What the task asks: Each line below from the one containing "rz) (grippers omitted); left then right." through the one containing "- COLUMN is" is to be given again exactly, and no line outside that span.

(Saved entries)
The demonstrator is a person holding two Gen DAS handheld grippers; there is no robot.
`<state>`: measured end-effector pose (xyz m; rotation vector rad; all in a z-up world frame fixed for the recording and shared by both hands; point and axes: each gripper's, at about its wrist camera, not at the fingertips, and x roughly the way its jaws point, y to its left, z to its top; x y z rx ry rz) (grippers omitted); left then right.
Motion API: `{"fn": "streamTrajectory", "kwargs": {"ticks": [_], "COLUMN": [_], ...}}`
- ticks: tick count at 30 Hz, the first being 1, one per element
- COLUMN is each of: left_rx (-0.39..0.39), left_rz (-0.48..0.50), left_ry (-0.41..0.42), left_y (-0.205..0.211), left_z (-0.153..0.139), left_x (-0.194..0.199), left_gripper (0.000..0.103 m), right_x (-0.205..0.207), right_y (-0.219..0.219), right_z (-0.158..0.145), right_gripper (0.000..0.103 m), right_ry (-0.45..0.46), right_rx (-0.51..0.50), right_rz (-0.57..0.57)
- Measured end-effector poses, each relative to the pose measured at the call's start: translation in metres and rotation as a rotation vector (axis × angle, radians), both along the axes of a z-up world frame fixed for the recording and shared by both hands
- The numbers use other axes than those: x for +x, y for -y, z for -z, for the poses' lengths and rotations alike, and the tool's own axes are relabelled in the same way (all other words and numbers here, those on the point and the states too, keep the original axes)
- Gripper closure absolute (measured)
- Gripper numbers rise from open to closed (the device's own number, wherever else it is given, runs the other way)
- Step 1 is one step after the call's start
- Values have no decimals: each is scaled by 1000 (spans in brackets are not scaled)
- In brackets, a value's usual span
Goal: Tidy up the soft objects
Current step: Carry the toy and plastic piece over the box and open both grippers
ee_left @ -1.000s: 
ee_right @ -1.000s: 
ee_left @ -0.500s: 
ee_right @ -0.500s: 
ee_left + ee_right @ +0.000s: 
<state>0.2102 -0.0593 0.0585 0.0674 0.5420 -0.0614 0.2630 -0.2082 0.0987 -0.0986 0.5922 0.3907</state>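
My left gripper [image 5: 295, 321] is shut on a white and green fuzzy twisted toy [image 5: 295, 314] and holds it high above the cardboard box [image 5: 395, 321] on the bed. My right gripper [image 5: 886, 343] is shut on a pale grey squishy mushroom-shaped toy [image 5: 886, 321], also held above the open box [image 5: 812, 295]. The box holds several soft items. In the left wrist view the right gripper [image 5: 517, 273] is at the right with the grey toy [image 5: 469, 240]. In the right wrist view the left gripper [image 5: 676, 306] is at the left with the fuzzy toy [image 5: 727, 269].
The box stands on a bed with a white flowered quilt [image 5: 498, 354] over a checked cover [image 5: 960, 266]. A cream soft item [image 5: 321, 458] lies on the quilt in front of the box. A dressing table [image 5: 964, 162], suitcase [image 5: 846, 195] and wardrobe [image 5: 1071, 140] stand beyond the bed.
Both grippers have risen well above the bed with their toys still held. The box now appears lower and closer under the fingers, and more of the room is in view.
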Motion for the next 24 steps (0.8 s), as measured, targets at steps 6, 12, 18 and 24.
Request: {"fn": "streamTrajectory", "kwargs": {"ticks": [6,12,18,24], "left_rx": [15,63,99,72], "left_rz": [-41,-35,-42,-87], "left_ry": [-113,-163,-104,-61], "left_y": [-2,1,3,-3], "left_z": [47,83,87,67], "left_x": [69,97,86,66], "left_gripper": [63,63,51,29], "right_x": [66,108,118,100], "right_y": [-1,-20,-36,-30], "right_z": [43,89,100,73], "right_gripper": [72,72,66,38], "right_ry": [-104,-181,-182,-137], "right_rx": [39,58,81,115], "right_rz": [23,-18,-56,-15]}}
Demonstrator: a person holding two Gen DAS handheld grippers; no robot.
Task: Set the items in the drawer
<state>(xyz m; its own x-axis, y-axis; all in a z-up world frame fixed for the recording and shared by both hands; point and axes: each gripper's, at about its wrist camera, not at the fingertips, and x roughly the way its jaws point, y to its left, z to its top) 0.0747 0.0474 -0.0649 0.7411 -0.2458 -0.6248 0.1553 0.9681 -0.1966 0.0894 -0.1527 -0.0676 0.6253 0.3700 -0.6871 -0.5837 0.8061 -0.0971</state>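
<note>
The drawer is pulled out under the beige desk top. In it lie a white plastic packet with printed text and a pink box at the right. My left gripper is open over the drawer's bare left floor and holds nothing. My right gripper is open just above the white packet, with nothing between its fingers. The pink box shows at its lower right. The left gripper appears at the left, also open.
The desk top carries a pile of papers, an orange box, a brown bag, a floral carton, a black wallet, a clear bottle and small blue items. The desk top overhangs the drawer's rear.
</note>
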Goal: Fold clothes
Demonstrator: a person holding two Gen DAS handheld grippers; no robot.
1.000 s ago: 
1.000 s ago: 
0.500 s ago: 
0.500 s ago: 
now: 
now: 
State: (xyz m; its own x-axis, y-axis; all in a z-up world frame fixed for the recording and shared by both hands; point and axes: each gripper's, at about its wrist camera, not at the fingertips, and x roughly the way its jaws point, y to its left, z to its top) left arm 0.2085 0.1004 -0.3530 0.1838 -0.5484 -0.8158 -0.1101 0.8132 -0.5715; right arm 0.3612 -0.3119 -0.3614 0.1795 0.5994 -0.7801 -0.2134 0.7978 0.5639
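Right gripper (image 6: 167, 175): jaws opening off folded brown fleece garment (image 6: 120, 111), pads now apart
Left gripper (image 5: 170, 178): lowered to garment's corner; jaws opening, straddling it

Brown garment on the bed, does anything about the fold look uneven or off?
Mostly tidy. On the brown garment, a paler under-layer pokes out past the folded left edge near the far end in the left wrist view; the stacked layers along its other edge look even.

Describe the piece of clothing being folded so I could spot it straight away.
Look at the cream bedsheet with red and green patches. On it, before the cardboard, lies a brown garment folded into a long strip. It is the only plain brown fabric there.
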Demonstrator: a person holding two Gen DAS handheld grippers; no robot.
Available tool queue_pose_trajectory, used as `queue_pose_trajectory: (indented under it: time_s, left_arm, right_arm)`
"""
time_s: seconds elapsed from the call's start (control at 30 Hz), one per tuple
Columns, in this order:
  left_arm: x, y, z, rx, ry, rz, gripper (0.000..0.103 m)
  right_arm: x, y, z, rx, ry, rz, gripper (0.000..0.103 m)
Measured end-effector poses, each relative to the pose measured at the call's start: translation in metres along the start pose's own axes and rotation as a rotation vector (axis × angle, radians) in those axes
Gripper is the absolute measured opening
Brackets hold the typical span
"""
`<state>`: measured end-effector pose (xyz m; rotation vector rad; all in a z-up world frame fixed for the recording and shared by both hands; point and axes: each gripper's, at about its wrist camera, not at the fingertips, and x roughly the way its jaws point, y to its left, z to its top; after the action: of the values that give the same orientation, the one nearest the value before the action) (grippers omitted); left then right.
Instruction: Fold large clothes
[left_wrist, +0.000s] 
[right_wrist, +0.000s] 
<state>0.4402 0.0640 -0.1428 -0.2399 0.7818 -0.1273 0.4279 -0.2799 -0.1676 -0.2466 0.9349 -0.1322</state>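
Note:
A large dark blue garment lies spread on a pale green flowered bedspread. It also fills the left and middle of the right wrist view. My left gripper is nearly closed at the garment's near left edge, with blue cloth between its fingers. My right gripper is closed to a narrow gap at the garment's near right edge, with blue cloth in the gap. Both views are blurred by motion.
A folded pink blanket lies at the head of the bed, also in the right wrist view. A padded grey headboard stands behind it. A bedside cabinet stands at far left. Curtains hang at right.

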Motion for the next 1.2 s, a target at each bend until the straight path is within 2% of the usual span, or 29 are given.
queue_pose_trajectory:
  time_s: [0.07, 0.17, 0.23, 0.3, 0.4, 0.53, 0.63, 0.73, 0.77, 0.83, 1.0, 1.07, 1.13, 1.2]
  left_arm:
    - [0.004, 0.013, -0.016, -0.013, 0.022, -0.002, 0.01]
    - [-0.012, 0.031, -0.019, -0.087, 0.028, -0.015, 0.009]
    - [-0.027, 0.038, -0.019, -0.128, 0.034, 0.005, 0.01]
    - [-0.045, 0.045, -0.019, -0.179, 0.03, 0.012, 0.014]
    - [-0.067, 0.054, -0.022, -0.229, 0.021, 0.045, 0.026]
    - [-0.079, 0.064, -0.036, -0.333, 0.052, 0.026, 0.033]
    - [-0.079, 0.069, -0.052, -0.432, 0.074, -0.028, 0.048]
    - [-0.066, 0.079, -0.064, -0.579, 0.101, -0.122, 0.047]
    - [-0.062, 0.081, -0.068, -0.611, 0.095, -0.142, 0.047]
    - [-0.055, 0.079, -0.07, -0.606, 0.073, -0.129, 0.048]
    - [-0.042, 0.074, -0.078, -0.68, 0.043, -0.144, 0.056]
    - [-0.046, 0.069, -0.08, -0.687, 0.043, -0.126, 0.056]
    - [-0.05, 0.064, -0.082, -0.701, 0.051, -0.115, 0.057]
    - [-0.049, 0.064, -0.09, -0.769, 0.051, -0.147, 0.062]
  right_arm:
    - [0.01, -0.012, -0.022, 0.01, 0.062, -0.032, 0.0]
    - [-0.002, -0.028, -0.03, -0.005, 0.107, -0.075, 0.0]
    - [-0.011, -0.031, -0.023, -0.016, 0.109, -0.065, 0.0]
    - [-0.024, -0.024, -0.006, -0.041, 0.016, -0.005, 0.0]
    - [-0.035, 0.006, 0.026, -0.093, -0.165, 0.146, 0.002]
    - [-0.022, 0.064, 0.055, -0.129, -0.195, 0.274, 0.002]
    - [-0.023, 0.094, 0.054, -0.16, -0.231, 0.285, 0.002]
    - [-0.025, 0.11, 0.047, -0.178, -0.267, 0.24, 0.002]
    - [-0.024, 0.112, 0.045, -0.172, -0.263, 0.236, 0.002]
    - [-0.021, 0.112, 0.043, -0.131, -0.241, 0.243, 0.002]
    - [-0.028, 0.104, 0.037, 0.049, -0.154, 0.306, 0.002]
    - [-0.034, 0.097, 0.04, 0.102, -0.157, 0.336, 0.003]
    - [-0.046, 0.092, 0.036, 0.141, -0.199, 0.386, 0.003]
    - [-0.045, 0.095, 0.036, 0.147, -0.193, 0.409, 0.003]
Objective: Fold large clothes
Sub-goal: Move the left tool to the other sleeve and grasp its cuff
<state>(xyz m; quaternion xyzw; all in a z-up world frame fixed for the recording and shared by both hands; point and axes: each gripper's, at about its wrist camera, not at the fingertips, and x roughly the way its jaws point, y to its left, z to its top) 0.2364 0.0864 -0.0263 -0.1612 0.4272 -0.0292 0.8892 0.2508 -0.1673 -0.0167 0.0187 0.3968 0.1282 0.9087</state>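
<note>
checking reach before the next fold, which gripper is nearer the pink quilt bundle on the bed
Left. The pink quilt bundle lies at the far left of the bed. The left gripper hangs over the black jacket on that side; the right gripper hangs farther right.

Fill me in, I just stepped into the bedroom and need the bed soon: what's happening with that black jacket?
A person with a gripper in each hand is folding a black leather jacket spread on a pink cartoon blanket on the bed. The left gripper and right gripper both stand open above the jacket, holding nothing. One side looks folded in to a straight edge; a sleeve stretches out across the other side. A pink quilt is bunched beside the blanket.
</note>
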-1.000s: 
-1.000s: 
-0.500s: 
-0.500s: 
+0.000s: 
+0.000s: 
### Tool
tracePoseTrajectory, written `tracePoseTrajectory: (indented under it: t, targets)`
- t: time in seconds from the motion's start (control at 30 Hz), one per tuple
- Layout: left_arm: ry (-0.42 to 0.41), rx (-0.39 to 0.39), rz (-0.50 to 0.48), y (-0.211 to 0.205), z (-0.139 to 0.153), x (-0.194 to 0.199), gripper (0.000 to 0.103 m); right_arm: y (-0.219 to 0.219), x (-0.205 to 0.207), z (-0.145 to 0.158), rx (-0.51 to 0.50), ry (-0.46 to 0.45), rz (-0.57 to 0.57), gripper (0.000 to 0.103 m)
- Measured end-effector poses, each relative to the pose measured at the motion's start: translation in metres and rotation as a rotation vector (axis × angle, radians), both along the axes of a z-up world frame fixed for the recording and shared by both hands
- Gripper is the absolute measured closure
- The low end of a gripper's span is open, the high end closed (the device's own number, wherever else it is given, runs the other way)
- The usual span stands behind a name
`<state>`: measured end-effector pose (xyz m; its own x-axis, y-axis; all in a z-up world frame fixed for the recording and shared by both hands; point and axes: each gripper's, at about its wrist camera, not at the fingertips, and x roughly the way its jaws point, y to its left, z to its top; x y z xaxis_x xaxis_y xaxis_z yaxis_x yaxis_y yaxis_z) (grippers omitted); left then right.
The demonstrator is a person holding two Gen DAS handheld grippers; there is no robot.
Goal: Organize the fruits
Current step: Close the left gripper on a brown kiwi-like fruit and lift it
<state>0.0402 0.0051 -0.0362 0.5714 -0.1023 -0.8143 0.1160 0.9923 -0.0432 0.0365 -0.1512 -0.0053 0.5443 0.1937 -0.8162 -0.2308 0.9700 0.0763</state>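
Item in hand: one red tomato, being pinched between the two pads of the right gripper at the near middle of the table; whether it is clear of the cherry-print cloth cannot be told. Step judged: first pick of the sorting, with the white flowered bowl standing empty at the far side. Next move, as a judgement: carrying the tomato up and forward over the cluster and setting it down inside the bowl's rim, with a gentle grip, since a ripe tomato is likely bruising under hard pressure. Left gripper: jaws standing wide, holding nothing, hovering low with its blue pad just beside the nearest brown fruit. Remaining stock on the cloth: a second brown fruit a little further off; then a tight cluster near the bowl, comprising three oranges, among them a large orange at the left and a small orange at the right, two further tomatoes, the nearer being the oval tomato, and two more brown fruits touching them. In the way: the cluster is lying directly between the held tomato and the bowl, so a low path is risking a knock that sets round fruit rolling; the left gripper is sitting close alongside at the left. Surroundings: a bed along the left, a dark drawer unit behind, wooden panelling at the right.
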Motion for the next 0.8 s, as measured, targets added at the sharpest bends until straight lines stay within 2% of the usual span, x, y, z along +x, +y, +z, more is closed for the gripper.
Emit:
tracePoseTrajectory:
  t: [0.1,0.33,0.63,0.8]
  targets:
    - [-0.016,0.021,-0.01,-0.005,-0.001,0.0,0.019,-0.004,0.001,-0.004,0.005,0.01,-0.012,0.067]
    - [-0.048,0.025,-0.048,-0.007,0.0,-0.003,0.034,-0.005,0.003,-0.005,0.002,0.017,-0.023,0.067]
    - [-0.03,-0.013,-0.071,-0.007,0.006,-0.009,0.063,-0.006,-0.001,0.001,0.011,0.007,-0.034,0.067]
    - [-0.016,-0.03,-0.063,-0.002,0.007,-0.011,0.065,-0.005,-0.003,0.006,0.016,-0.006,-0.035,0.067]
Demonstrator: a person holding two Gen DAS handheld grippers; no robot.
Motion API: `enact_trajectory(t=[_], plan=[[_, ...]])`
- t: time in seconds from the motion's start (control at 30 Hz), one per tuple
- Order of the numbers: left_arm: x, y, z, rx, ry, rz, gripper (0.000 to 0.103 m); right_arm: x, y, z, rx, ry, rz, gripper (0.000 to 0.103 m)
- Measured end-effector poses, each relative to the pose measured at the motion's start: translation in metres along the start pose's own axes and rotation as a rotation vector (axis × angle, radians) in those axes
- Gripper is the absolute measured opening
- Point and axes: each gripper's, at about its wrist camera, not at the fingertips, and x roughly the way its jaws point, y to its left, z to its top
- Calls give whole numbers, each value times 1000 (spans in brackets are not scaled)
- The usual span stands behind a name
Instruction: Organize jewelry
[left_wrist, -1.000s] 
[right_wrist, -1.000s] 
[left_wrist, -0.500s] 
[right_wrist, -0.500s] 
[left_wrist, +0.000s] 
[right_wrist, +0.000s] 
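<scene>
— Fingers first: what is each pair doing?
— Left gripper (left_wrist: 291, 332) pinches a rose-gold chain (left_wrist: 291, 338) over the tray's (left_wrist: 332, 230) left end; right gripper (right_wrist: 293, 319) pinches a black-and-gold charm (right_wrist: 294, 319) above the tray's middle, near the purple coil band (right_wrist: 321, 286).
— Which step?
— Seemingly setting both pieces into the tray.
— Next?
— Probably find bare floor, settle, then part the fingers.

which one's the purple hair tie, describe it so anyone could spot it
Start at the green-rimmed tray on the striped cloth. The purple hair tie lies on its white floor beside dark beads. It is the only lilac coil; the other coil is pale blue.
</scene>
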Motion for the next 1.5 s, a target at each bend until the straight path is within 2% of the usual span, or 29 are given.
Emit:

Answer space:
`<state>`: measured end-effector pose (xyz m; rotation vector rad; all in a z-up world frame fixed for the recording and shared by both hands; point and axes: each gripper's, at about its wrist camera, not at the fingertips, and x roughly the way its jaws point, y to its left, z to its top; x y z rx ry rz) (grippers omitted); left then right.
Motion API: `{"fn": "streamTrajectory", "kwargs": {"ticks": [_], "COLUMN": [_], ...}}`
- ticks: tick count at 30 Hz, the first being 1, one per element
- COLUMN is each of: left_rx (-0.39..0.39), left_rz (-0.48..0.50), left_ry (-0.41..0.42), left_y (-0.205..0.211), left_z (-0.153..0.139), left_x (-0.194..0.199), left_gripper (0.000..0.103 m), right_x (-0.205..0.207), right_y (-0.219..0.219), right_z (-0.158..0.145), right_gripper (0.000..0.103 m), right_ry (-0.45..0.46), right_rx (-0.51..0.50), right_rz (-0.57..0.57)

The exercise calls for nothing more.